* **WORK TO COMPLETE**:
Output the listing below verbatim, without images.
#### COLLECTED MATERIAL
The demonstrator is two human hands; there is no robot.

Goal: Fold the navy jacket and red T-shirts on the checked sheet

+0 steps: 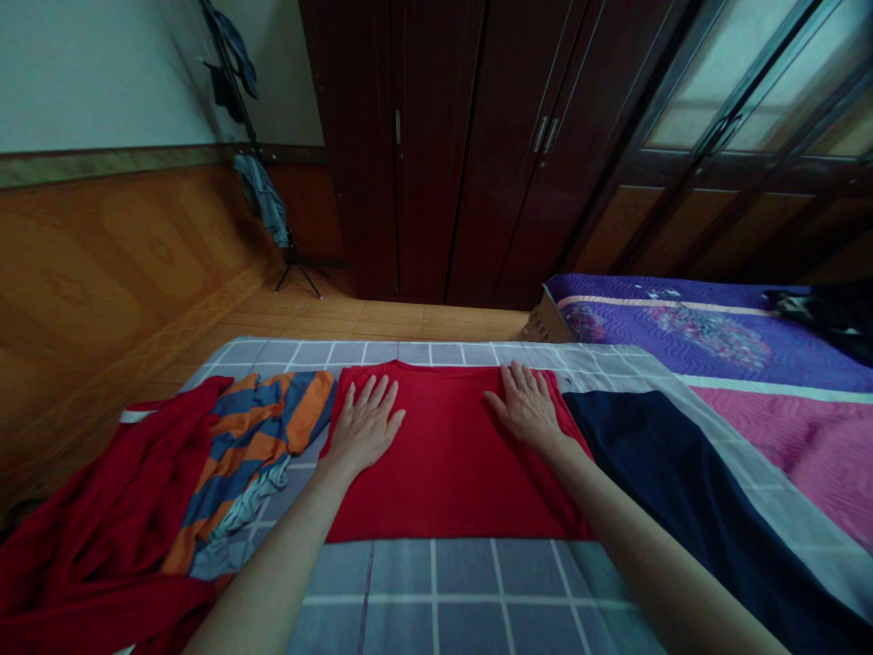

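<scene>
Left hand, right hand on red cloth
Fingers spread, empty; likely soft, light fabric; grip 8 o'clock corner.

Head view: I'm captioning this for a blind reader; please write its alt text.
A person's left hand and right hand lie palm-down on a flat red garment on a grid-patterned sheet. A crumpled red cloth and an orange-and-blue garment lie to the left, dark blue cloth to the right; a dark wardrobe stands beyond.
</scene>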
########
* **ANSWER SECTION**:
The demonstrator is two human hands; there is no robot.

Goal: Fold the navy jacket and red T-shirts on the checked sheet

+0 steps: 

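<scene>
Left hand, right hand on red cloth
Fingers spread, empty; likely soft, light fabric; grip 8 o'clock corner.

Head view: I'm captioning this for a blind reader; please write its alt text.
A person's left hand and right hand lie palm-down on a flat red garment on a grid-patterned sheet. A crumpled red cloth and an orange-and-blue garment lie to the left, dark blue cloth to the right; a dark wardrobe stands beyond.
</scene>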

Nothing else remains in this exercise.